### What you need to do
Repeat the lines from the line with "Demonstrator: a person" to the line with "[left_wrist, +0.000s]" in the listing below, keeping both end lines and adding nothing.

### Data
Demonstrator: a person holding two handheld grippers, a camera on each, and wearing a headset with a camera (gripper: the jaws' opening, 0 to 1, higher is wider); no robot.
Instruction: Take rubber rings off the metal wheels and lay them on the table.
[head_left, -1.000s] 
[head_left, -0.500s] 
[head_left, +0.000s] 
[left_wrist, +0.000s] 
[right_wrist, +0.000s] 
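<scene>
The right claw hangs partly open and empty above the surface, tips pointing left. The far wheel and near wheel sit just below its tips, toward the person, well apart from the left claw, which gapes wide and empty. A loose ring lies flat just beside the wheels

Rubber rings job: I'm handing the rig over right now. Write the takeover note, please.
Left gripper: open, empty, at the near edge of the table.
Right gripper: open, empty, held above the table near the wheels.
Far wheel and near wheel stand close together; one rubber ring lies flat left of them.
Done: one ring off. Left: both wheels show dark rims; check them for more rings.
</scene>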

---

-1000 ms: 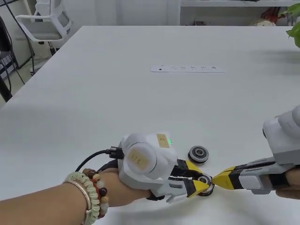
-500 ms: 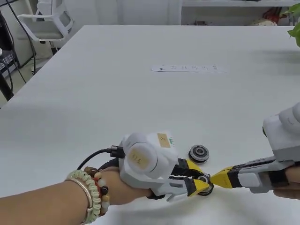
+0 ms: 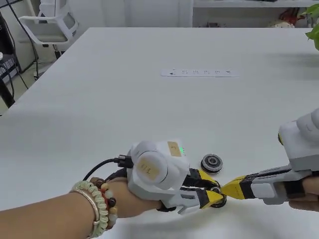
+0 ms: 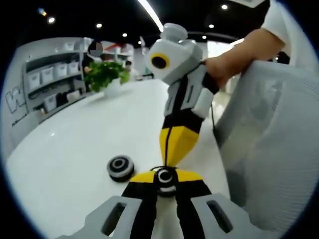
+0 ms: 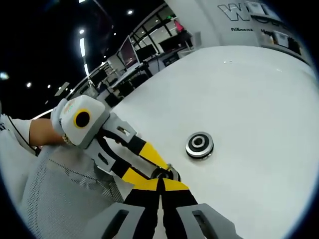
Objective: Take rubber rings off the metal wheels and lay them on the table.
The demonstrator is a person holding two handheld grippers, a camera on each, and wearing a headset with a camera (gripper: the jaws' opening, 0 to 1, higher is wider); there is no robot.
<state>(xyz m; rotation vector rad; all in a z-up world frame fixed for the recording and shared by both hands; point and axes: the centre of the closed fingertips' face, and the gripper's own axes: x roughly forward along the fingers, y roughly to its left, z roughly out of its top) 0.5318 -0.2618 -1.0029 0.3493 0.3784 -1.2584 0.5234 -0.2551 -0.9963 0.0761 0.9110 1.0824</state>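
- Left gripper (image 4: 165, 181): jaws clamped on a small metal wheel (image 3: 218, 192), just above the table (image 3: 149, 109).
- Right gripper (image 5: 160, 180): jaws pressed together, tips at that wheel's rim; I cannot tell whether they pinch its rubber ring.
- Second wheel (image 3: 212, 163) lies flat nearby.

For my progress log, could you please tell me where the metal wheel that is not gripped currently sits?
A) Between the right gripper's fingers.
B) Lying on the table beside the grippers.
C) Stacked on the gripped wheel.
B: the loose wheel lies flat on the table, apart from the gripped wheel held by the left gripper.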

### Response for this exercise
Demonstrator: a person holding two handheld grippers, a camera on each, and wearing a headset with a camera (gripper: the jaws' opening, 0 to 1, higher is wider); no robot.
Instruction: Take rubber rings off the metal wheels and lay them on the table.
[head_left, -1.000s] 
[head_left, -0.500s] 
[head_left, +0.000s] 
[left_wrist, +0.000s] 

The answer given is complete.